● **To do**: For each line below that contains the word "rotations", make a copy.
***** The data
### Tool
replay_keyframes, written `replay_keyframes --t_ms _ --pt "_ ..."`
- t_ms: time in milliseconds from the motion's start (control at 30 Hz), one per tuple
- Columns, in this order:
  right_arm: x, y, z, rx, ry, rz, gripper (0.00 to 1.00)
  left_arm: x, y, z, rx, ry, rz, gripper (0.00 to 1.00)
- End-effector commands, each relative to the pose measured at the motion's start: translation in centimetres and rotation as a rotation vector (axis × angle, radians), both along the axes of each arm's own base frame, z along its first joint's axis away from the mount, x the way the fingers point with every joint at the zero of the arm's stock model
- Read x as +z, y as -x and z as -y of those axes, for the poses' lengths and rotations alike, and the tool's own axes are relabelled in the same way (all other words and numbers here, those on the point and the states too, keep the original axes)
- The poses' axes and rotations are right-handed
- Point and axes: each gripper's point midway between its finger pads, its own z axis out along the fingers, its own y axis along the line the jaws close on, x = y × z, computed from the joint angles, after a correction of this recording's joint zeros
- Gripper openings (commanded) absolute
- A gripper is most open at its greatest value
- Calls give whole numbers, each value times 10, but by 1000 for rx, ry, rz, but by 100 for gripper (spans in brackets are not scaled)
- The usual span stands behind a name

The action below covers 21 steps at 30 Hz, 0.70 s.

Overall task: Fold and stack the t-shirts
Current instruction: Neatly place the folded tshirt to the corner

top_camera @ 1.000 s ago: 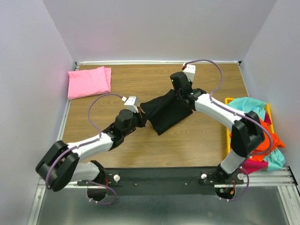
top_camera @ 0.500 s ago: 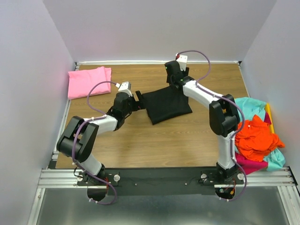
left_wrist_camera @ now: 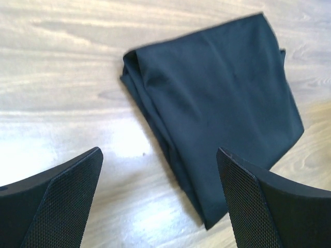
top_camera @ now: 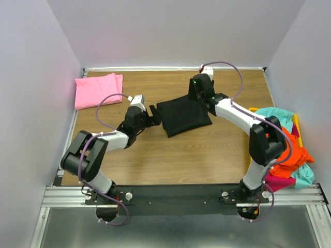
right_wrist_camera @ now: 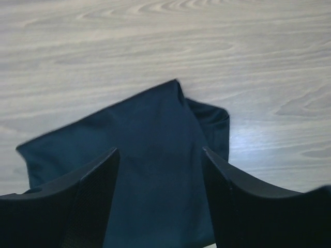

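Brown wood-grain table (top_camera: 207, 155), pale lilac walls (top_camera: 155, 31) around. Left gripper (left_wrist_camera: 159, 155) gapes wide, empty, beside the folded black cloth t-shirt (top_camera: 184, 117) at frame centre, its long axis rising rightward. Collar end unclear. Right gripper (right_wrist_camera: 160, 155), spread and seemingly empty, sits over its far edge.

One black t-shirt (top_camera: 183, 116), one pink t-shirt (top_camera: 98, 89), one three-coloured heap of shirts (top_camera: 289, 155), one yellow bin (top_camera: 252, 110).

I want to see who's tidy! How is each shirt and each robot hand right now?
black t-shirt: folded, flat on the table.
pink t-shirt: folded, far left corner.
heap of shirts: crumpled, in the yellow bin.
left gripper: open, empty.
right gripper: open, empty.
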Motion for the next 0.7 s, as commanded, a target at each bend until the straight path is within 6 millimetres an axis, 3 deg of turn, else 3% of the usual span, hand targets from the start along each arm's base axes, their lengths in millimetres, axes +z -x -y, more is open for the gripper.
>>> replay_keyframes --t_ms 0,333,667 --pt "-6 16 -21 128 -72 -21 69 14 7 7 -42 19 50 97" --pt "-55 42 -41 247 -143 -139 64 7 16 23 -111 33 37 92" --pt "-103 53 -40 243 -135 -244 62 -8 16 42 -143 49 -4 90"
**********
● **Solution to this exercise**:
- Read x as +z, y as -x and z as -y of those axes, for the poses' lengths and rotations alike, and the tool's own axes are relabelled in the same way (all other words and numbers here, those on the point and the states too, keep the original axes)
- The poses' axes and rotations are right-handed

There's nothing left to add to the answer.